As a substitute, a new method first reported by the AU group in 2009 has emerged. This method is based on artificial folding of DNA into complex structures, what is known as the 3D-origami method.
When compared to proteins, DNA origami has been demonstrated to have an unparalleled design space for developing nanostructures that mimic and extend naturally existing complexes.
In a new study, reported in Nature Communications, the scientists now describe the development of a large synthetic nanopore developed from DNA. This nanopore structure has the capability to translocate large protein-sized macromolecules between compartments isolated by a lipid bilayer.
Furthermore, a functional gating system was inserted into the pore to allow biosensing of very few molecules in solution.

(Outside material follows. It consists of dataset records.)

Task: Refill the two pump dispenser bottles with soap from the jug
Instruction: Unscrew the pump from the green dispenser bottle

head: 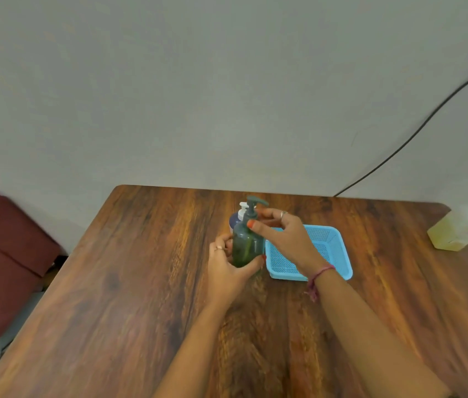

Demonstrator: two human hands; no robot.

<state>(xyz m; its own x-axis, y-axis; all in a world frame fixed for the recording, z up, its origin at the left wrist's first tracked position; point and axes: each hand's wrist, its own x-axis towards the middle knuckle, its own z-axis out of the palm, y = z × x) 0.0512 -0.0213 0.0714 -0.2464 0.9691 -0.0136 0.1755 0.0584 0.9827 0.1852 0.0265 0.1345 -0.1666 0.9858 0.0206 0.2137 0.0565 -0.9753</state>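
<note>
A dark green pump bottle (247, 245) stands upright near the middle of the wooden table (140, 282). My left hand (227, 265) wraps around its lower body. My right hand (281, 234) pinches the collar just under the green pump head (255, 203). Behind it, partly hidden, stands a blue bottle (234, 218) with a white pump. The soap jug (454, 231), pale yellow and blurred, sits at the table's far right edge.
A light blue mesh basket (330, 248) lies just right of the bottles, under my right wrist. A dark red seat (3, 254) stands left of the table. A black cable (416, 130) runs down the grey wall at the right.
</note>
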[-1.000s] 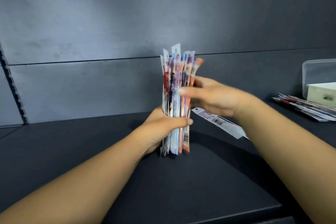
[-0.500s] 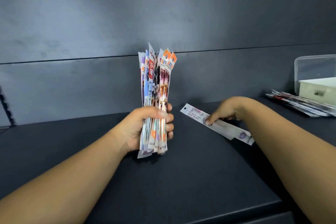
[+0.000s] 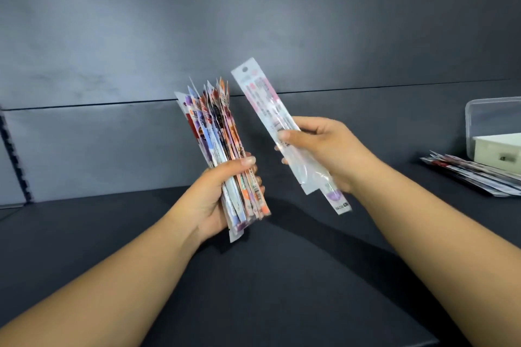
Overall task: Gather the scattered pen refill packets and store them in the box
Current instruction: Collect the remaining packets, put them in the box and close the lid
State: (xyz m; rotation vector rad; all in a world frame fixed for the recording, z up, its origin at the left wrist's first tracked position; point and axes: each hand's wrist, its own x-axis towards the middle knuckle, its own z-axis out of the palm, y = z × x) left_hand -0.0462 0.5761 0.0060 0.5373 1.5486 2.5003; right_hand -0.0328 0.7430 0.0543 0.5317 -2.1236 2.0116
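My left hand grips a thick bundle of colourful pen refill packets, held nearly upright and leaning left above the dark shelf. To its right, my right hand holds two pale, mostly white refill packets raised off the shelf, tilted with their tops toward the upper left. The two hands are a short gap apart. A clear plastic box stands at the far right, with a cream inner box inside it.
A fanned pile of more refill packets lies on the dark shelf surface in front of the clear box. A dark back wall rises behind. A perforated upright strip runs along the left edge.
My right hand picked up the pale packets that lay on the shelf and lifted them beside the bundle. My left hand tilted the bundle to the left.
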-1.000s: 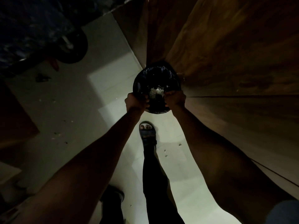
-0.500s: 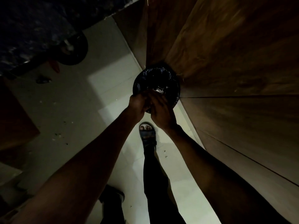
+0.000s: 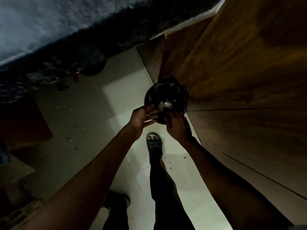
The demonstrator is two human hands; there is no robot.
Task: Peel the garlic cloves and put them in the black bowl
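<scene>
A round black-lined bin [image 3: 166, 95] stands on the floor against the wooden cabinet. White garlic peel scraps [image 3: 165, 104] lie inside it. My left hand [image 3: 142, 117] and my right hand [image 3: 177, 127] are held close together just over the bin's near rim. Their fingers curl toward each other around a small dark shape [image 3: 161, 119] that the dim light leaves unclear. No garlic clove shows.
A wooden cabinet front [image 3: 240, 80] fills the right side. A dark speckled counter edge [image 3: 66, 52] runs across the upper left. My sandalled foot [image 3: 154, 143] stands on the pale tiled floor [image 3: 99, 113], with small scraps scattered to the left.
My hands moved from the bin's two sides to meet over its near rim. The view has tilted up, showing more of the counter.
</scene>
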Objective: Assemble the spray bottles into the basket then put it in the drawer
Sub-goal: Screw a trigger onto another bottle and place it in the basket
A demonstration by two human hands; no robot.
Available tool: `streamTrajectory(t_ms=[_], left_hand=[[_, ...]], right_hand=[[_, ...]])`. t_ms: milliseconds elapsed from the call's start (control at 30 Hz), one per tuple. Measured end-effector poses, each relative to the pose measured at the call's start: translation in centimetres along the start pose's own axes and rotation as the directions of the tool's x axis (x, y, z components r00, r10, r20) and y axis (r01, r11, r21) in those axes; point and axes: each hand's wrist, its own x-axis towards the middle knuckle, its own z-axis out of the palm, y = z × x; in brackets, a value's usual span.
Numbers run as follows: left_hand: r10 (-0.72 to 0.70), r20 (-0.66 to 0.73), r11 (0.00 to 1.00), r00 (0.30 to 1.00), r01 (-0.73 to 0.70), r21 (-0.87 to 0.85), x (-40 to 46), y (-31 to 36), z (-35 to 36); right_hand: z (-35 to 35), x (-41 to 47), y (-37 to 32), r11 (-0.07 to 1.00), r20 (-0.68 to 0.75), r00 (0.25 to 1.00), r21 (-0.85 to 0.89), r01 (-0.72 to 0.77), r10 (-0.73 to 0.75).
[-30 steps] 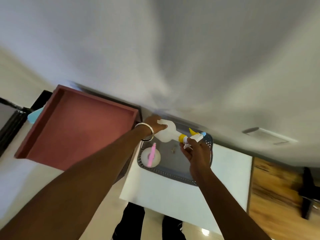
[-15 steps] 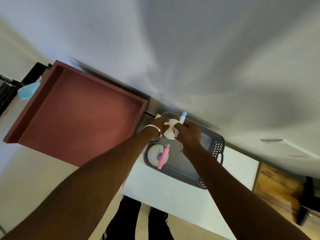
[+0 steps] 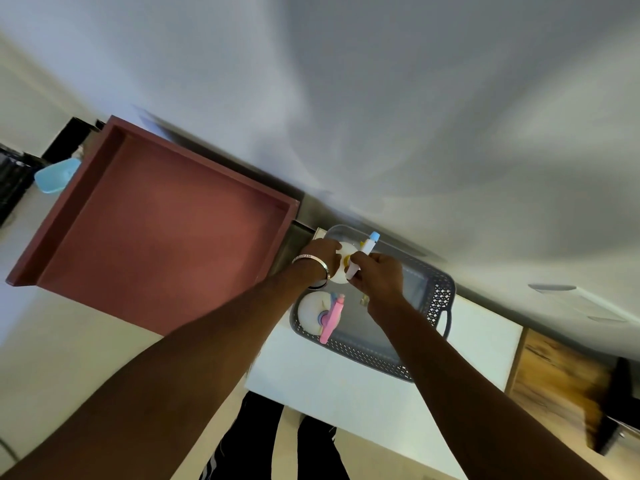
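A grey perforated basket rests on a white table. Over its far left corner my left hand grips a white spray bottle by its body. My right hand holds that bottle's white spray head, which has a yellow collar and a blue nozzle tip. A second white bottle with a pink spray head stands upright in the basket's near left corner. The open reddish-brown drawer lies to the left with nothing in it.
A light blue object sits past the drawer's left side. A wooden surface adjoins the table on the right. A wall rises right behind the basket. My legs show below the table's near edge.
The bottle in my hands has swung from lying sideways to standing end-on over the basket's far left corner. My right hand followed onto the spray head. The view has shifted slightly.
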Motion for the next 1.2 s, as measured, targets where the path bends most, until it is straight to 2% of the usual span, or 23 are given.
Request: streamTrajectory(t_ms=[200, 433, 600, 767, 833, 933, 1067, 1200], left_hand=[[0.063, -0.067, 0.997, 0.996, -0.059, 0.057, -0.7, 0.6, 0.0], [0.107, 0.001, 0.985, 0.994, -0.106, 0.139, -1.3, 0.3, -0.2], [0.081, -0.032, 0.996, 0.996, -0.079, 0.046, -2.4, -0.1, -0.9], [0.080, -0.119, 0.997, 0.990, -0.079, 0.008, -5.5, -0.9, -3.1], [0.079, -0.211, 0.995, 0.974, -0.090, -0.041, -7.8, -1.4, -3.9], [0.000, -0.314, 0.986, 0.949, -0.051, -0.157, -10.9, -2.2, -4.0], [-0.073, -0.406, 0.960, 0.911, -0.045, -0.275, -16.4, -2.8, -2.4], [-0.129, -0.496, 0.920, 0.859, -0.083, -0.382, -23.0, -3.3, 1.1]], right_hand=[[0.2, 0.1, 0.1, 1.000, 0.009, 1.000, -0.006, 0.013, -0.013], [0.2, 0.4, 0.4, 0.999, 0.024, 0.999, -0.042, 0.027, -0.026], [-0.9, -0.3, 0.7, 0.997, 0.049, 0.999, -0.082, 0.008, -0.004], [-2.0, -3.3, 0.2, 0.935, 0.002, 0.973, -0.277, 0.221, -0.229], [-2.5, -5.1, 0.0, 0.897, 0.031, 0.947, -0.311, 0.314, -0.320], [-3.2, -7.5, -0.2, 0.813, 0.071, 0.886, -0.368, 0.451, -0.459], [-4.2, -11.5, 0.6, 0.623, 0.205, 0.739, -0.423, 0.658, -0.642], [-5.4, -16.2, 3.9, 0.435, 0.382, 0.581, -0.404, 0.804, -0.719]])
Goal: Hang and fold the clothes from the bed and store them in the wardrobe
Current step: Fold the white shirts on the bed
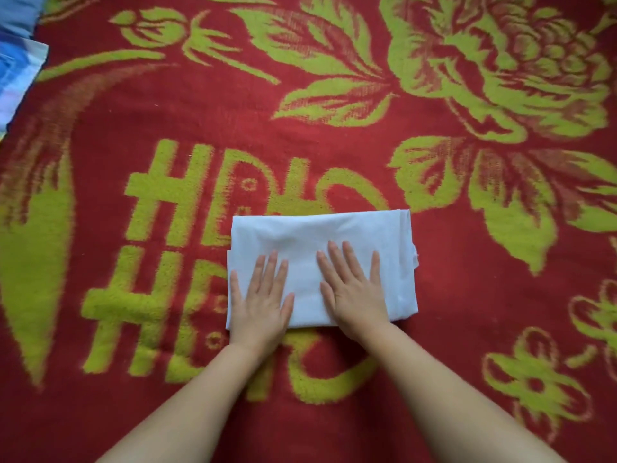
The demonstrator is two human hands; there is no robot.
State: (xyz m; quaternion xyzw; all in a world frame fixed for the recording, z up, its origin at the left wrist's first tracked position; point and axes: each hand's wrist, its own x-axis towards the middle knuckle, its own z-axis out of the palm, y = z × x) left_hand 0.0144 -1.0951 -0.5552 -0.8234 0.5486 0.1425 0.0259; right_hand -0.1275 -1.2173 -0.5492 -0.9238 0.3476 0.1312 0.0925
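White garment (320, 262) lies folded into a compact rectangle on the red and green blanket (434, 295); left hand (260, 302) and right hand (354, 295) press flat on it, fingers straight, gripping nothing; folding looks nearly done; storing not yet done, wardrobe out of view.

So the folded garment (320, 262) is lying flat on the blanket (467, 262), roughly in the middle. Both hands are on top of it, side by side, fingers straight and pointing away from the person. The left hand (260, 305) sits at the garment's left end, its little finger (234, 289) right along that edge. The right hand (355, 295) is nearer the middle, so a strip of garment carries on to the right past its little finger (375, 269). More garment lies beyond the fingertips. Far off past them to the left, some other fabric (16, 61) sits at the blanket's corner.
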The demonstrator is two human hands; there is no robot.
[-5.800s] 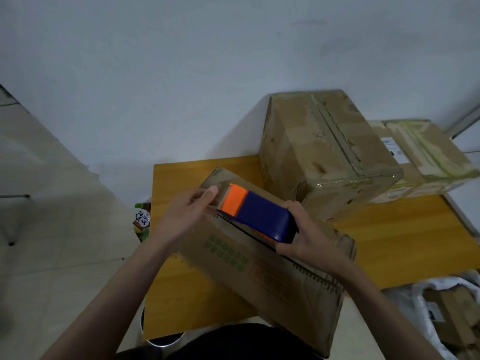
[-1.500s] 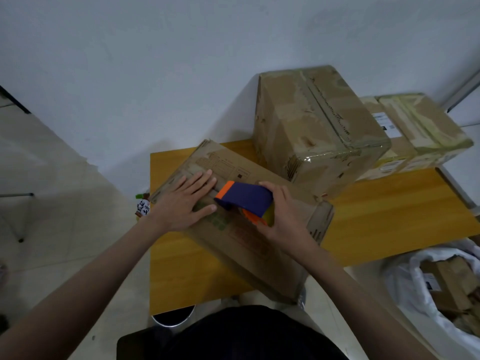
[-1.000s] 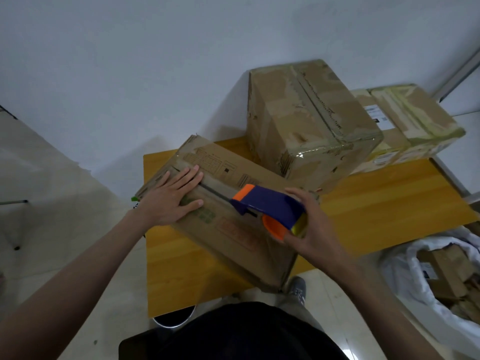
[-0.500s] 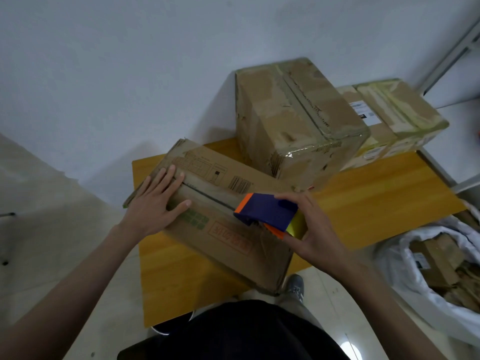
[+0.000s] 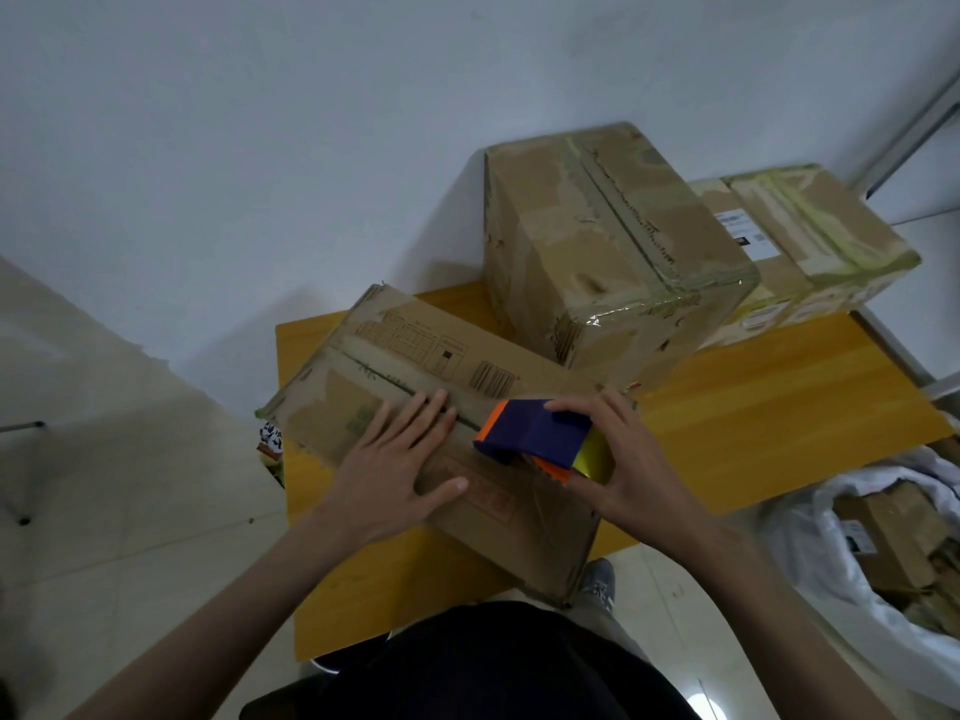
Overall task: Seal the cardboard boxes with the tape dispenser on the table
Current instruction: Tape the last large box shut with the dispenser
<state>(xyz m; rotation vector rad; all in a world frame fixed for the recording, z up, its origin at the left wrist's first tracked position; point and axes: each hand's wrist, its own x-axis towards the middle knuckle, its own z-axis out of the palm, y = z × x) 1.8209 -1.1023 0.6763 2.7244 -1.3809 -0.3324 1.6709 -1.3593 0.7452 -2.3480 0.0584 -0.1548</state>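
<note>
A long flat cardboard box point(image 5: 415, 350) lies slantwise on the yellow wooden table point(image 5: 769, 407), its near end hanging over the front edge. My left hand point(image 5: 400, 459) rests flat on the box's top, fingers spread across the centre seam. My right hand point(image 5: 618, 459) grips the blue and orange tape dispenser point(image 5: 535, 433), which sits on the seam at the box's near right end. A tall taped box point(image 5: 613, 246) stands behind it.
A third, lower box point(image 5: 810, 241) with a white label sits at the table's back right against the wall. A white bag point(image 5: 883, 574) full of cardboard scraps is on the floor at the right. A small printed packet point(image 5: 270, 444) shows at the table's left edge.
The dispenser has travelled along the seam from the box's far end toward me. My left hand has slid down the seam and now lies close beside the dispenser.
</note>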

The researchers used powerful optical microscopes, which enabled them to track the flow of molecules through each nanopore. The insertion of a controllable plug into the pore further enabled size-selective control of the flow of protein-sized molecules and demonstration of real-time, label-free biosensing of a trigger molecule.
Finally, a set of controllable flaps was attached to the pore. These flaps enabled targeted insertion into membranes that displayed specific signal molecules. In the years to come, this mechanism will possibly allow the insertion of the sensor particularly into diseased cells, and might enable diagnosis at the single cell level.